Topical Steroid Side Effects
Steroid creams and ointments are prescribed for eczema, psoriasis, and other skin conditions. Used as directed, they’re generally safe, but long-term or excessive use can thin the skin, making it fragile and prone to tearing. Stretch marks, visible blood vessels, and slow wound healing are also possible.
Topical steroid withdrawal is a distinct condition that can occur after prolonged use when the cream is stopped. Symptoms include intense skin redness, burning sensations, heat dysregulation, itching, and peeling. These symptoms can appear even on parts of the body where the cream was never applied. NIH researchers have established diagnostic criteria for the condition and found that affected individuals show elevated levels of a specific metabolic marker in their blood and skin, confirming it as a measurable physiological reaction rather than a simple rebound of the original skin condition.
What Happens When You Stop
When you take corticosteroids for more than a few weeks, your adrenal glands scale back their own cortisol production because the medication is doing the job for them. If you stop suddenly, your body can’t produce enough cortisol to compensate. This is adrenal insufficiency, and it’s the reason doctors taper the dose gradually rather than stopping all at once.
Withdrawal symptoms include fatigue, muscle and joint pain, nausea, vomiting, low blood pressure, weight loss, and a general feeling of being unwell. Some people also experience fever, joint stiffness, and darkening of the skin. The severity depends on how long you were on the medication and how high the dose was.
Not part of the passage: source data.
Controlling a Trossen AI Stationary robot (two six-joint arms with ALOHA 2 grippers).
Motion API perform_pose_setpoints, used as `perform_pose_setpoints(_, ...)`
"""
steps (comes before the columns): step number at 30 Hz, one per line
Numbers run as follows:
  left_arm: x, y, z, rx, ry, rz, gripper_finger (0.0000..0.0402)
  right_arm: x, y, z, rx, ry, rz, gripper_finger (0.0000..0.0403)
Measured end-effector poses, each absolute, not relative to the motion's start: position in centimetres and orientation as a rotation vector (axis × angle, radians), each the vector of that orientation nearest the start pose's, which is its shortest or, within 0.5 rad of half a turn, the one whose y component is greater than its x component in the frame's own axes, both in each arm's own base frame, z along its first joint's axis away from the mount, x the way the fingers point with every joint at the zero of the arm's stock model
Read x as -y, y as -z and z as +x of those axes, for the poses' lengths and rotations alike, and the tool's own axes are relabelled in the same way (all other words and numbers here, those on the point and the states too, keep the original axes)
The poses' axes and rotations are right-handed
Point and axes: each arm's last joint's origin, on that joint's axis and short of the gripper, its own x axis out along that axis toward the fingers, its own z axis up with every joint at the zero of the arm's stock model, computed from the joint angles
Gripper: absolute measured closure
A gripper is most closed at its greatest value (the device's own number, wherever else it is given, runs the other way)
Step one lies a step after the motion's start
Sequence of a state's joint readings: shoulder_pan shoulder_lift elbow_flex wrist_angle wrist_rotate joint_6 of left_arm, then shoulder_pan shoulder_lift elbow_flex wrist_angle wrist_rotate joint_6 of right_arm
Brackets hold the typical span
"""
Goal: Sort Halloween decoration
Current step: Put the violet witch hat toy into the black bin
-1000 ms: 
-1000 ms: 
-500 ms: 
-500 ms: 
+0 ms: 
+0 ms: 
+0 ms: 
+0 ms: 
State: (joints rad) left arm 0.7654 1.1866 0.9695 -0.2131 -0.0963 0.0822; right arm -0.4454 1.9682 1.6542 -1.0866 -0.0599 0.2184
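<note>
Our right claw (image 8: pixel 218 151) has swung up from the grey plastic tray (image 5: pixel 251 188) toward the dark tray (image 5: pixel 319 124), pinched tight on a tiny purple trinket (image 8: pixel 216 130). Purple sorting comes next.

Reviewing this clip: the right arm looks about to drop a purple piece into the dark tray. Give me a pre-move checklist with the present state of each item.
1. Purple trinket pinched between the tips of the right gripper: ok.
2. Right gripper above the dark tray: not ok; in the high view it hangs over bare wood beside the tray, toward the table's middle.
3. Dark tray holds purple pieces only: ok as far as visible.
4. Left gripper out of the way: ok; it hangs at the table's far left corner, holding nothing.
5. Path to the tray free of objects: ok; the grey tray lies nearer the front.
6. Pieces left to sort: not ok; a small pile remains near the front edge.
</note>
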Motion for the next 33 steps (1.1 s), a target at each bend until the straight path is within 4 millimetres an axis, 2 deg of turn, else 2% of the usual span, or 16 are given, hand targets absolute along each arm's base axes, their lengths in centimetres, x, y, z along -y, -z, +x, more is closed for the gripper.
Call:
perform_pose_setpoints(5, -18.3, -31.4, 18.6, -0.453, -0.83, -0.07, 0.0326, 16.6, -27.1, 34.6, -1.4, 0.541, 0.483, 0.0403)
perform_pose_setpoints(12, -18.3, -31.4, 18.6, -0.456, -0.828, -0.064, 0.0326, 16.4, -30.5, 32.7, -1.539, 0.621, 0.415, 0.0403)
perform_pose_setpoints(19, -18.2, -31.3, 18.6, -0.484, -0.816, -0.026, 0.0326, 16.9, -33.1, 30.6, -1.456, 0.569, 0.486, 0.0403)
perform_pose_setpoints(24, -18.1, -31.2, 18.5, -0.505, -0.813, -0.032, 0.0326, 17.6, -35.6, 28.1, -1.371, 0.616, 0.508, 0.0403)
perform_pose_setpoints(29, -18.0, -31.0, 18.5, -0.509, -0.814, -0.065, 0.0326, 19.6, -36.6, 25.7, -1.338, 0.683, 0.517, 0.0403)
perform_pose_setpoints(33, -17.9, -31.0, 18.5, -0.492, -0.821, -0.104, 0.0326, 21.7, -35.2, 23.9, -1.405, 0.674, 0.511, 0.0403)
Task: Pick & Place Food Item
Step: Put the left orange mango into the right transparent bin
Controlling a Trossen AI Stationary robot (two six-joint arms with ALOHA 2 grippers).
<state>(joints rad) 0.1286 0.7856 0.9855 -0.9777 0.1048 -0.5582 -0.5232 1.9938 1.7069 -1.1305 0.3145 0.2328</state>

A proper taper, where the dose is reduced in steps over days or weeks, gives your adrenal glands time to wake back up and resume normal cortisol production.
Anabolic steroid withdrawal follows a different pattern. The primary issue is that natural testosterone production has been suppressed, sometimes for months. Symptoms during recovery include fatigue, depression, low sex drive, and loss of the muscle mass gained while using. Hormonal recovery can take several months, and in some cases testosterone levels don’t fully return to baseline without medical intervention.